WHAT YOU HAVE TO DO: The lines to be copied are those below that contain "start".

PROVIDED DATA:
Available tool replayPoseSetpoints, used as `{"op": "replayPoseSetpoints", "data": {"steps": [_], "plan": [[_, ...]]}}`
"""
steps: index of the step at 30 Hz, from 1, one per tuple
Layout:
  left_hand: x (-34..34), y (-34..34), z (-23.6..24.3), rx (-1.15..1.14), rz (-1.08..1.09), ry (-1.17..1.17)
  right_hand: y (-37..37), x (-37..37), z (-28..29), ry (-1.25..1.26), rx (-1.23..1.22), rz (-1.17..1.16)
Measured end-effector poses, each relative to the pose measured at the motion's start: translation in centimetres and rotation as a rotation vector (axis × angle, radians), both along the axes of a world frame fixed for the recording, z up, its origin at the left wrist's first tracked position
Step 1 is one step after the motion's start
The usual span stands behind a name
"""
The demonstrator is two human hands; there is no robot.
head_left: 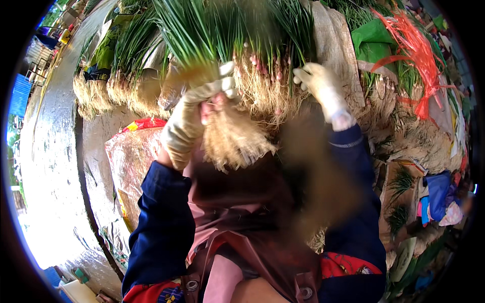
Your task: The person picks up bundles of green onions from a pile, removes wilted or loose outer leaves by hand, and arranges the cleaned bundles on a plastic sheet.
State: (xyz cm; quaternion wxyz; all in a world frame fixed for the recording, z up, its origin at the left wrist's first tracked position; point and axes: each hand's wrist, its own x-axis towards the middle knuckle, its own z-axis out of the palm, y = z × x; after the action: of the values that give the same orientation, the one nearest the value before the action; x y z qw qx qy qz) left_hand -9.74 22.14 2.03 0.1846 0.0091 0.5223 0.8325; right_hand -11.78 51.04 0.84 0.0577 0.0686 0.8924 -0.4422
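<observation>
Your left hand (189,113), in a pale glove, is closed around a bunch of spring onions (235,136) just where the bulbs meet the stalks; the pinkish bulbs show at your palm, and the straw-coloured roots fan out below and to the right of your fingers, hanging in front of your apron (237,184). The bunch's upper end is hard to make out, because a brownish blur covers part of it. Your right hand (323,86), gloved the same way, is well apart from that bunch, out to its right and a little higher; its fingers are partly bent and loose, with nothing visible in their grasp. Its fingertips are just beside the right end of a row of more spring onions (268,83), though you cannot tell whether they touch. That row lies beyond both hands, roots toward you and green leaves pointing away. Farther left, other root-ended bundles (121,93) lie side by side, and nearer to you, left of your left wrist, is a crumpled sack (134,151). To the right of your right hand comes a pale woven sheet (336,43), then a green sheet (371,40) and a tangle of red plastic strands (424,65).
</observation>
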Motion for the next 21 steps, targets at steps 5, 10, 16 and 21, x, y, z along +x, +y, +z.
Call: {"op": "replayPoseSetpoints", "data": {"steps": [5,10,16,21], "plan": [[0.6,3.3,-0.6,-0.036,-0.115,-0.139,-3.3,-6.0,-3.7,-0.165,0.864,0.19],[0.9,3.4,-4.6,0.183,-0.274,-0.386,-5.6,3.0,-0.5,0.263,0.828,0.076],[1.7,4.9,-4.7,0.272,-0.301,-0.416,-6.8,7.3,0.2,0.409,0.295,0.307],[3.2,7.7,-2.3,0.242,-0.013,-0.474,-3.1,2.8,-3.7,-0.088,-0.765,-0.105]]}}
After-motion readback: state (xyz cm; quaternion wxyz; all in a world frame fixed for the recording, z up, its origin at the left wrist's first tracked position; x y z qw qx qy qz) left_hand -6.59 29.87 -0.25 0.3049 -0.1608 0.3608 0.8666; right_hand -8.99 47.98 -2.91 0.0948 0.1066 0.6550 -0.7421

TASK ANSWER:
Measured end-effector poses, each relative to the pose measured at the motion's start: translation in centimetres and rotation as a rotation vector (axis × angle, radians), both along the axes of a world frame fixed for the recording, z up, its origin at the left wrist's first tracked position
Step 1 is one step after the motion's start

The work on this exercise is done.